> Data segment:
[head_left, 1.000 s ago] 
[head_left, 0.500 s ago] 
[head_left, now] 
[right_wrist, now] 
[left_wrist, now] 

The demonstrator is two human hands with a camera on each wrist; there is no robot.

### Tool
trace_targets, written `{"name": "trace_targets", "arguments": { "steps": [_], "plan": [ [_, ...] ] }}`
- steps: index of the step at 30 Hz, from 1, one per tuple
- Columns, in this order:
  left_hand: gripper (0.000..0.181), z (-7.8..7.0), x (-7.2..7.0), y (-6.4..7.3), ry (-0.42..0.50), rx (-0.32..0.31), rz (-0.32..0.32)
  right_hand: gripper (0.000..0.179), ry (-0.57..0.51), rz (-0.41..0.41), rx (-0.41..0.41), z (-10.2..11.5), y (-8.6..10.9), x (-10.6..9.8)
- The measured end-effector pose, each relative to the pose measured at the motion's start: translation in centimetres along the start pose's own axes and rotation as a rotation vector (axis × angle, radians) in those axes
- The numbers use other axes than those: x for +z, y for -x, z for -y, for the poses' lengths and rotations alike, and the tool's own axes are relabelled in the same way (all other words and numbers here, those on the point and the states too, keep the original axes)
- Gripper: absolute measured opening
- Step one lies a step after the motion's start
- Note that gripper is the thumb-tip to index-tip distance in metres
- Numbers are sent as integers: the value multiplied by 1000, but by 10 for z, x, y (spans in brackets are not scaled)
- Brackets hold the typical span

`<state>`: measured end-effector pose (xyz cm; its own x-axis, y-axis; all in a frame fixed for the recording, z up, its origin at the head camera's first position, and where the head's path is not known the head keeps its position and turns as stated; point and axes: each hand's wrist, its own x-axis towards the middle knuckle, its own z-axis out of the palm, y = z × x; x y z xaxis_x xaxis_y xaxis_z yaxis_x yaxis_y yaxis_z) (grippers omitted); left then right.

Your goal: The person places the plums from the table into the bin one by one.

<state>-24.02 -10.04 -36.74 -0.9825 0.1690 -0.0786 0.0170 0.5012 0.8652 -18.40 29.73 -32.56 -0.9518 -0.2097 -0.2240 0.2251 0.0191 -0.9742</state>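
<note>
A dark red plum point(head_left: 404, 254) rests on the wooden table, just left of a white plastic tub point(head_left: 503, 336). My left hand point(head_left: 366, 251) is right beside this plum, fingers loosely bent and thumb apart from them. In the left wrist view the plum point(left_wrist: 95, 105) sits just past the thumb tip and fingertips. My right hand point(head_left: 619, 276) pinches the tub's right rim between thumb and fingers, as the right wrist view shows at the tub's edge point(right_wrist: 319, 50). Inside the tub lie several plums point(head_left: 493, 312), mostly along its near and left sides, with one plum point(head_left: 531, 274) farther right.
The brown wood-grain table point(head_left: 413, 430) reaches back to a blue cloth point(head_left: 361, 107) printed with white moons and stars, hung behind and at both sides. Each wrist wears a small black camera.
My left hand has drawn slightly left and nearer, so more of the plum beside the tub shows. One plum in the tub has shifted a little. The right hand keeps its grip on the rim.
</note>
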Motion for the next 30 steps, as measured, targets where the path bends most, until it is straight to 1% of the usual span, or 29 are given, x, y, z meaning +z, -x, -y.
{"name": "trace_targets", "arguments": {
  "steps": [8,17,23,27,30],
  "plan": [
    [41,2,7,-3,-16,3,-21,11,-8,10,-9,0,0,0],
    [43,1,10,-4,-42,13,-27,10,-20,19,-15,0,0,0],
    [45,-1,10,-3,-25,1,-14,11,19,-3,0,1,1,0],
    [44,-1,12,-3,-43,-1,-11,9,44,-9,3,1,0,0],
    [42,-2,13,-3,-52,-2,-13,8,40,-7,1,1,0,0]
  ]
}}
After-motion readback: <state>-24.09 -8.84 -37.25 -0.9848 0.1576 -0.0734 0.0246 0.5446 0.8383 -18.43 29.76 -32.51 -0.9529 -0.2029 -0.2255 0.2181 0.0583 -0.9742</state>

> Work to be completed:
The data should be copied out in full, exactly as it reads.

> Written answer:
[head_left, 1.000 s ago] 
[head_left, 0.500 s ago] 
[head_left, now] 
[right_wrist, now] 
[left_wrist, now] 

The demonstrator is two human hands with a camera on each wrist; there is no robot.

### Tool
trace_targets, written `{"name": "trace_targets", "arguments": { "steps": [_], "plan": [ [_, ...] ] }}`
- steps: index of the step at 30 Hz, from 1, one per tuple
- Columns, in this order:
  left_hand: gripper (0.000..0.181), z (-7.8..7.0), x (-7.2..7.0), y (-6.4..7.3), ry (-0.42..0.50), rx (-0.32..0.31), rz (-0.32..0.32)
  right_hand: gripper (0.000..0.179), ry (-0.57..0.51), rz (-0.41..0.41), rx (-0.41..0.41), z (-10.2..11.5), y (-8.6..10.9), x (-10.6..9.8)
- The measured end-effector pose, each relative to the pose measured at the motion's start: translation in centimetres along the start pose's own axes and rotation as a rotation vector (axis × angle, radians) in those axes
- The numbers use other axes than those: x for +z, y for -x, z for -y, for the poses' lengths and rotations alike, and the tool's own axes are relabelled in the same way (all other words and numbers here, those on the point and the states too, keep the original axes)
- Gripper: absolute measured opening
- Step one lies a step after the motion's start
- Note that gripper is the thumb-tip to index-tip distance in metres
- Numbers are sent as integers: the value multiplied by 1000, but by 10 for z, x, y (spans in brackets are not scaled)
- Brackets hold the typical span

`<state>`: measured end-effector pose (xyz cm; its own x-axis, y-axis; all in a frame fixed for the recording, z up, its origin at the head camera's first position, and where the head's path is not known the head keeps its position and turns as stated; point and axes: each hand's wrist, its own x-axis towards the middle knuckle, its own z-axis out of the palm, y = z × x; x y z xaxis_x xaxis_y xaxis_z yaxis_x yaxis_y yaxis_z) (grippers omitted); left then right.

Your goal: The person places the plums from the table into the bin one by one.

<state>-24.02 -10.04 -36.74 -0.9825 0.1690 -0.0786 0.0170 0.5012 0.8652 -18.40 29.73 -32.56 -0.9518 -0.2097 -0.2240 0.2251 0.0191 -0.9742</state>
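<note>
A dark red plum point(head_left: 404, 254) rests on the wooden table, just left of a white plastic tub point(head_left: 503, 336). My left hand point(head_left: 366, 251) is right beside this plum, fingers loosely bent and thumb apart from them. In the left wrist view the plum point(left_wrist: 95, 105) sits just past the thumb tip and fingertips. My right hand point(head_left: 619, 276) pinches the tub's right rim between thumb and fingers, as the right wrist view shows at the tub's edge point(right_wrist: 319, 50). Inside the tub lie several plums point(head_left: 493, 312), mostly along its near and left sides, with one plum point(head_left: 531, 274) farther right.
The brown wood-grain table point(head_left: 413, 430) reaches back to a blue cloth point(head_left: 361, 107) printed with white moons and stars, hung behind and at both sides. Each wrist wears a small black camera.
My left hand has drawn slightly left and nearer, so more of the plum beside the tub shows. One plum in the tub has shifted a little. The right hand keeps its grip on the rim.
</note>
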Motion for the next 30 steps, as measured, targets where the path bends most, until it is straight to 1% of the usual span, or 29 are given, x, y, z meaning +z, -x, -y.
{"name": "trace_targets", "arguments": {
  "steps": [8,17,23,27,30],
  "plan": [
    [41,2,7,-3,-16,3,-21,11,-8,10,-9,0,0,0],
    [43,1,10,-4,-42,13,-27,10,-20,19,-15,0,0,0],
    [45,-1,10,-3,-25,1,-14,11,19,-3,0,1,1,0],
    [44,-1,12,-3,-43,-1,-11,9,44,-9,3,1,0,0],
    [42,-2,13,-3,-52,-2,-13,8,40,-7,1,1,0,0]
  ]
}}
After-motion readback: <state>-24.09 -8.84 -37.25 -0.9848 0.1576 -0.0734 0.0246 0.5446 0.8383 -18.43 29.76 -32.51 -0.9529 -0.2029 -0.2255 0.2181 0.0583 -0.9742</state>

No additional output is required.